— EXERCISE DESCRIPTION —
Exact repetition, pictures omitted: give every record below again.

───── MATERIALS PROVIDED

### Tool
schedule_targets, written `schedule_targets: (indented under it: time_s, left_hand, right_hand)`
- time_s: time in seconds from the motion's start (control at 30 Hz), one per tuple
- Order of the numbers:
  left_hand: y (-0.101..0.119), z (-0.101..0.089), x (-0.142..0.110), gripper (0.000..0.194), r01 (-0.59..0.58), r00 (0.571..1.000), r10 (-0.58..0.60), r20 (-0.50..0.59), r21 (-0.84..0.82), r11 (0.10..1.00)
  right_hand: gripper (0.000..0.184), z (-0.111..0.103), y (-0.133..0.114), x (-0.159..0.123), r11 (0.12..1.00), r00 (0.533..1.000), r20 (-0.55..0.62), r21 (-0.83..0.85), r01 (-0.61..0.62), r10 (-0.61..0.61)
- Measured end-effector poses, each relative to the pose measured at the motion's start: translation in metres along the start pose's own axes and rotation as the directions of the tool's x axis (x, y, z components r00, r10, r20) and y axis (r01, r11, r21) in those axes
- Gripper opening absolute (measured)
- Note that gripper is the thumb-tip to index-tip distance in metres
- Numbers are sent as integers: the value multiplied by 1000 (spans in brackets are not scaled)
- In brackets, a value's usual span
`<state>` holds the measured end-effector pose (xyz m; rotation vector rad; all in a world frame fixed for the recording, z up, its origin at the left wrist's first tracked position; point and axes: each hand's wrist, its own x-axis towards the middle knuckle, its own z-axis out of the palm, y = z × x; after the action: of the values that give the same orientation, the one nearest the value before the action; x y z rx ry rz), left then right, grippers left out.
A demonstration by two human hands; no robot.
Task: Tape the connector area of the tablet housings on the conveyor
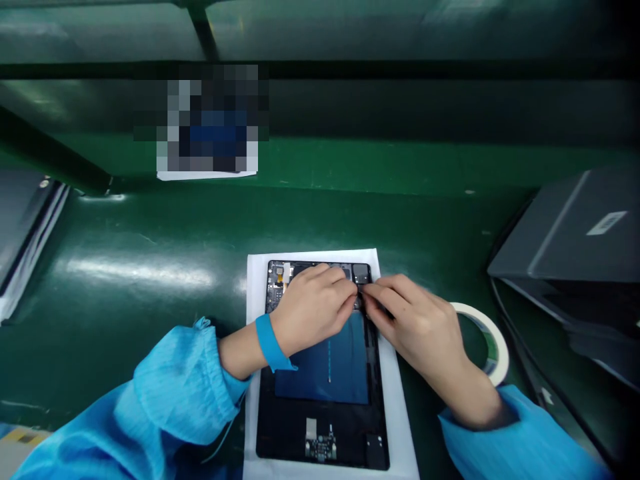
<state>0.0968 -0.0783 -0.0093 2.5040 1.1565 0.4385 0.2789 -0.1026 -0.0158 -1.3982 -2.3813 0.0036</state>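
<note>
Green worktop [320, 213] spreads around the opened tablet-like device [280, 427], which lies on a white sheet [400, 427], with a roll of tape [501, 350] to its right. From my remote seat, I see the left hand [317, 310] and right hand [425, 327] with fingers drawn close together at the device's upper right; I cannot tell whether either grips anything. I'd judge this fine work wants light, steady fingertips, small movements, and no palm weight on the blue panel [345, 363] below
</note>
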Motion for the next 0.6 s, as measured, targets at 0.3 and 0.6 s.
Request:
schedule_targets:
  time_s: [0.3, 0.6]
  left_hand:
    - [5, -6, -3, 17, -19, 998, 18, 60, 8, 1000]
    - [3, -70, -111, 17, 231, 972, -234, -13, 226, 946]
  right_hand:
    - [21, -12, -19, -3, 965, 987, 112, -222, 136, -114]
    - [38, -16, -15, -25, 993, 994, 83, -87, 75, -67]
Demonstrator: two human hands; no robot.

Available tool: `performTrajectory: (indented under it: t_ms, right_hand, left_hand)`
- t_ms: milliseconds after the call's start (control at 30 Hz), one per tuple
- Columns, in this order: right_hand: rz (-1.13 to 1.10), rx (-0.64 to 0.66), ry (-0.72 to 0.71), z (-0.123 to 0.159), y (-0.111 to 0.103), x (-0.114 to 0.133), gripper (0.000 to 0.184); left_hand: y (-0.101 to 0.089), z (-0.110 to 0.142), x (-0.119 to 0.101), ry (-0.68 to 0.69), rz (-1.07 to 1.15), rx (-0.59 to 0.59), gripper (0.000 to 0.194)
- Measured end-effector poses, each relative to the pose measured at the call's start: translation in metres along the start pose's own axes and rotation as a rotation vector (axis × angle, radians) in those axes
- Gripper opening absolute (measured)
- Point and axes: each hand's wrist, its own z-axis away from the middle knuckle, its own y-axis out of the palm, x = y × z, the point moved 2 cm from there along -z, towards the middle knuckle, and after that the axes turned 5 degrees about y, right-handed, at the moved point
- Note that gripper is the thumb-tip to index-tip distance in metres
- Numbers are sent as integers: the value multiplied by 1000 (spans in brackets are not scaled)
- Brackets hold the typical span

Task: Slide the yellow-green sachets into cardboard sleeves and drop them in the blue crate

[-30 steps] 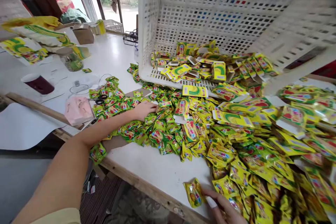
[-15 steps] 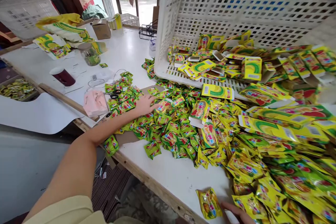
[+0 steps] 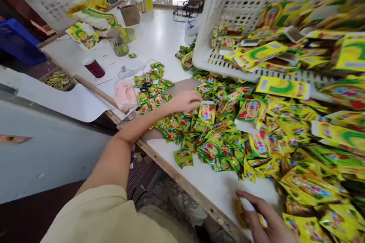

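Observation:
My left hand (image 3: 186,101) is over the heap of small green candy packets (image 3: 211,146), its fingers curled in and blurred beside a small yellow-green candy box (image 3: 207,112). Whether anything sits inside those fingers is hidden. Low in the view, my right hand (image 3: 266,218) closes its thumb and fingers round a yellow candy packet (image 3: 242,214) at the table's front edge. One finger wears a white covering (image 3: 246,204). Larger yellow packets (image 3: 310,186) are heaped to its right. Two opened boxes (image 3: 252,112) lie on the heap between the hands.
A white plastic crate (image 3: 209,60) full of yellow boxes stands at the back right. Scissors (image 3: 145,86), a pink tissue pack (image 3: 125,95), a phone (image 3: 129,117), a dark red cup (image 3: 94,67) and a jar (image 3: 117,43) are on the left. The wooden table edge (image 3: 182,184) runs in front.
The camera view has turned left. My left hand has gone from spread fingers on the packets to curled fingers. My right hand has come over the yellow packet and closed round it.

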Motion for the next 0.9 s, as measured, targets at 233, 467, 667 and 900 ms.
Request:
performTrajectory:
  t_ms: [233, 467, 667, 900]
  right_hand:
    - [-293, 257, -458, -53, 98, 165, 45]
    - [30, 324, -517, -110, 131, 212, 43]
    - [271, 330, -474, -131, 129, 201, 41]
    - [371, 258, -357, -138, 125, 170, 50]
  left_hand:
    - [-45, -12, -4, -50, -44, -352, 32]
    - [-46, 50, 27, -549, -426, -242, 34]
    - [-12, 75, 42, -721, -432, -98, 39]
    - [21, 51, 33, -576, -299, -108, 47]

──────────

— ANSWER FOR THIS EXERCISE —
### Tool
schedule_targets, written `schedule_targets: (indented under it: time_s, left_hand, right_hand)`
- time_s: time in seconds from the motion's start (control at 30 Hz), one per tuple
- Order of the numbers:
  left_hand: y (-0.101..0.119), z (-0.101..0.089), x (-0.142..0.110), gripper (0.000..0.194), r01 (-0.59..0.58), r00 (0.571..1.000), r10 (-0.58..0.60), r20 (-0.50..0.59), r21 (-0.84..0.82), r11 (0.10..1.00)
  right_hand: gripper (0.000..0.184), z (-0.111..0.103), y (-0.133..0.114), x (-0.159..0.123), r11 (0.12..1.00), r00 (0.533..1.000), r20 (-0.55..0.62), r21 (-0.83..0.85), r01 (-0.61..0.62), r10 (-0.61..0.61)
- Measured end-effector poses, each relative to the pose measured at the motion's start: translation in metres along the start pose's own axes and rotation as the directions of the tool's x axis (x, y, z components r00, r10, r20) and y axis (r01, r11, r21) in those axes
- Gripper opening absolute (measured)
- Note that gripper is the thumb-tip to index-tip distance in metres
- Numbers are sent as integers: the value multiplied by 1000 (spans in brackets are not scaled)
- In brackets, a value's usual span
`<state>` holds the measured end-effector pose (xyz m; rotation vector rad; all in a world frame fixed for the recording, z up, its origin at the left wrist's first tracked position; point and axes: each hand's wrist, its own x-axis towards the middle knuckle, its own z-axis out of the palm, y = z × x; after the action: of the values that give the same orientation, the one nearest the value before the action; x y z rx ry rz), left then right, grippers left out.
A demonstration by two human hands; no robot.
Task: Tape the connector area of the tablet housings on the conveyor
<state>0.0968 -0.0783 -0.0093 2.5040 1.1565 0.4385 0.2789 -0.1026 -0.0158 -1.3982 -2.3813 0.0036</state>
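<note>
Green worktop [320, 213] spreads around the opened tablet-like device [280, 427], which lies on a white sheet [400, 427], with a roll of tape [501, 350] to its right. From my remote seat, I see the left hand [317, 310] and right hand [425, 327] with fingers drawn close together at the device's upper right; I cannot tell whether either grips anything. I'd judge this fine work wants light, steady fingertips, small movements, and no palm weight on the blue panel [345, 363] below
</note>
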Motion for the next 0.6 s, as measured, targets at 0.3 and 0.6 s.
Request:
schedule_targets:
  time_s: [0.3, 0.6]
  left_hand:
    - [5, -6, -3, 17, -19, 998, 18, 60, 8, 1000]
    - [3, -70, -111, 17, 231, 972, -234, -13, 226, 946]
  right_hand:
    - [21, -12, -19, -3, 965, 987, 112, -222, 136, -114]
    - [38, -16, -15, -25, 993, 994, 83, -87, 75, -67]
Demonstrator: two human hands; no robot.

Available tool: `performTrajectory: (indented under it: t_ms, right_hand, left_hand)`
- t_ms: milliseconds after the call's start (control at 30 Hz), one per tuple
- Columns, in this order: right_hand: rz (-1.13 to 1.10), rx (-0.64 to 0.66), ry (-0.72 to 0.71), z (-0.123 to 0.159), y (-0.111 to 0.103), x (-0.114 to 0.133), gripper (0.000 to 0.184); left_hand: y (-0.101 to 0.089), z (-0.110 to 0.142), x (-0.119 to 0.101), ry (-0.68 to 0.69), rz (-1.07 to 1.15), rx (-0.59 to 0.59), gripper (0.000 to 0.194)
- Measured end-effector poses, each relative to the pose measured at the call's start: translation in metres along the start pose's own axes and rotation as a rotation vector (axis × angle, radians) in those axes
- Gripper opening absolute (measured)
- Point and axes: each hand's wrist, its own z-axis away from the middle knuckle, its own y-axis out of the palm, x = y × z, the point moved 2 cm from there along -z, towards the middle knuckle, and after that the axes turned 5 degrees about y, right-handed, at the moved point
- Note that gripper is the thumb-tip to index-tip distance in metres
- Numbers are sent as integers: the value multiplied by 1000 (spans in brackets are not scaled)
- Brackets hold the typical span

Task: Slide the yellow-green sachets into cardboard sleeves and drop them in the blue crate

[-30 steps] 
[-15 steps] 
[+0 steps] 

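Observation:
My left hand (image 3: 186,101) is over the heap of small green candy packets (image 3: 211,146), its fingers curled in and blurred beside a small yellow-green candy box (image 3: 207,112). Whether anything sits inside those fingers is hidden. Low in the view, my right hand (image 3: 266,218) closes its thumb and fingers round a yellow candy packet (image 3: 242,214) at the table's front edge. One finger wears a white covering (image 3: 246,204). Larger yellow packets (image 3: 310,186) are heaped to its right. Two opened boxes (image 3: 252,112) lie on the heap between the hands.
A white plastic crate (image 3: 209,60) full of yellow boxes stands at the back right. Scissors (image 3: 145,86), a pink tissue pack (image 3: 125,95), a phone (image 3: 129,117), a dark red cup (image 3: 94,67) and a jar (image 3: 117,43) are on the left. The wooden table edge (image 3: 182,184) runs in front.
The camera view has turned left. My left hand has gone from spread fingers on the packets to curled fingers. My right hand has come over the yellow packet and closed round it.
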
Motion for the next 0.9 s, as measured, targets at 233, 467, 667 and 900 ms.
Request:
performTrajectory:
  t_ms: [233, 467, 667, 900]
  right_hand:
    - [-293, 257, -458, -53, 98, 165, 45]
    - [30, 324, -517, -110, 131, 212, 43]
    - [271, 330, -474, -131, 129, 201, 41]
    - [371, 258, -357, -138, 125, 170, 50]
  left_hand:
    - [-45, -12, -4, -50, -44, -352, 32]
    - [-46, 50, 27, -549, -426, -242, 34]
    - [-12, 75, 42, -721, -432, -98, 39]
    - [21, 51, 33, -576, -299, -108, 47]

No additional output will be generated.